Russia stuck in science

Nieuws | de redactie
26 november 2015 | President Putin is not satisfied with the dynamics of reform in Russian science. In a meeting with the vice-president of the Russian Academy of Sciences, Ivan Dedov, he concludes that the integration of the work of scientists must be speeded up. “This is something we need to work on then.”

On his personal website the Russian president has published his conversation with the Academy-leader and after a longwinded review of all they are doing well and full of praise for ‘the good Tsar Vladimir’, it suddenly becomes remarkably chilly.

You read this talk of Putin with prof. Dedov here:

President of Russia Vladimir Putin: Mr Dedov, what is the situation in your section of the Academy?

Vice President of the Russian Academy of Sciences Ivan Dedov: Thank you very much for finding the time to meet, Mr President. I know what a busy schedule you have, but you nonetheless find time to give a lot of attention to healthcare, science and chemistry. It is therefore all the more pleasing to tell you that at the recent UN plenary session, where you made a brilliant speech, there was also a plenary session of the World Health Organisation, which placed Russia among the top ten countries in the world in terms of success in fighting non-infectious diseases. Diabetes was the main area of concern.

I therefore want to thank you for supporting fundamental research at the Endocrinology Research Centre. Today, we opened the Institute of Paediatric Endocrinology, with its own accommodation centre. We have opportunities today to use corporate work of this sort not just in diabetes, clinical endocrinology and reproductive endocrinology, which are all fields covered by the institutes that make up our centre, but in personalised medicine too.

Personalised medicine is a global brand today and is all about taking an individual approach to treating a patient. Today, it is possible to calculate potential risks. This is a special field of work. We can identify whether a person is at a particularly high risk of developing diabetes or rare diseases of various kinds. In the case of families, where we see the inherited factors at work, it is possible to foresee potential risks.

We have the fantastic possibility now of studying the genome and decoding it in just three to five days, and this means that we can level out the risks. It is therefore important to develop platforms for providing personalised medicine in Russia now, because personalised medicine makes it possible for us to develop the entire innovation chain from the idea through to the commercial product.

I ask for your support in this project. We are developing this institute and we have the possibilities today and young teams. Given that this work is in the genome technology field, we need mathematics, biochemistry, biophysics and bioinformatics. We rely primarily on young scientists in all of these fields.

This is the case not just in medicine. I think that the issue of different generations is topical everywhere, not just in science. I think these problems are starting to gradually sort themselves out though. But our task today is certainly to train and develop experienced young researchers.

Vladimir Putin: What is the average age of researchers in your field now and what changes do you see?

Ivan Dedov: The average age in the endocrinology field is 37, which is very good. We realise that technology today is such that we can expect young people to join us, who are already mature in their skills and ready to work. But we mustn’t forget that the older colleagues deserve attention too.

Vladimir Putin: Yes, that’s clear. What is the situation like in the medical sciences in general right now?

Ivan Dedov: In general, the average age of holders of the candidate of science degree is around 49, which is high, and the average age of holders of doctor of science degrees is 60 or more. The average age of corresponding members (of the Academy of Medical Sciences) is around 70, and the average age of full members is around 75.

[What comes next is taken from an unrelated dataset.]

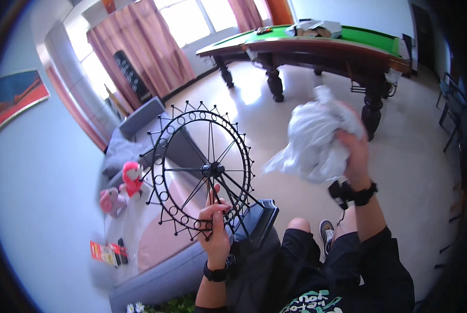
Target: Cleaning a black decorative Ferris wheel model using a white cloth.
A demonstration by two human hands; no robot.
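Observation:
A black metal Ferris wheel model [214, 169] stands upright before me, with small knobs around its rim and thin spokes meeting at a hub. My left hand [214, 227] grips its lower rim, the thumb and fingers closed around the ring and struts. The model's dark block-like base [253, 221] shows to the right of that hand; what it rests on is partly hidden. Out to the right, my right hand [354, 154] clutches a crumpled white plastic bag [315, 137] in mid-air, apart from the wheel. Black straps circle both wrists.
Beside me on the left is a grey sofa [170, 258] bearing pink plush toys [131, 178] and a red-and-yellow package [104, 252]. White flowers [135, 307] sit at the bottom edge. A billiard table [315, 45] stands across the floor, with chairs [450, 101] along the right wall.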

Medicine is a whole big area of the country’s life. It shapes the demographic results, the birth rate, life expectancy, the frequency of disabilities, motherhood and childhood, the rates of cardiovascular diseases, cancer, diabetes and the possibilities in neuroscience and regenerative medicine such as cell technology, organ transplantation and creation of new organs. Of course, we have much to think about, and this is not always an easy process in the academy, we have very serious discussions there, but I think that one way or another we will find solutions.

Vladimir Putin: Are you feeling the effect we hoped for by uniting the Academy of Sciences with the Academy of Medical Sciences and creating opportunities for better contact with your colleagues in other fields? Do you see this effect and is it developing?

Ivan Dedov: You know, I had hoped for greater results. It was hard enough already to get everyone together just in the Academy of Medical Sciences. Of course, there are some real fundamental leaders in biology, physiology, chemistry and biochemistry, and we thought that it would be a rapid matter to build these closer contacts with them. To be frank and honest with you though, it hasn’t been very successful for now. The reforms have been more of the administrative kind.

Vladimir Putin: This is something we need to work on then. Let’s reflect on what we can do to make this process more effective.

Ivan Dedov: Yes, of course, Mr President. This is not a simple matter and it is good that you understand this. You said many times that we must proceed carefully. It is no simple thing to put everyone inside the same perimeter and just declare them all one big crowd. We are talking about medicine here. I know that you support us, and we still have time to make this integration and consolidation more effective.

Vladimir Putin: Let’s take a closer look at how to go about this.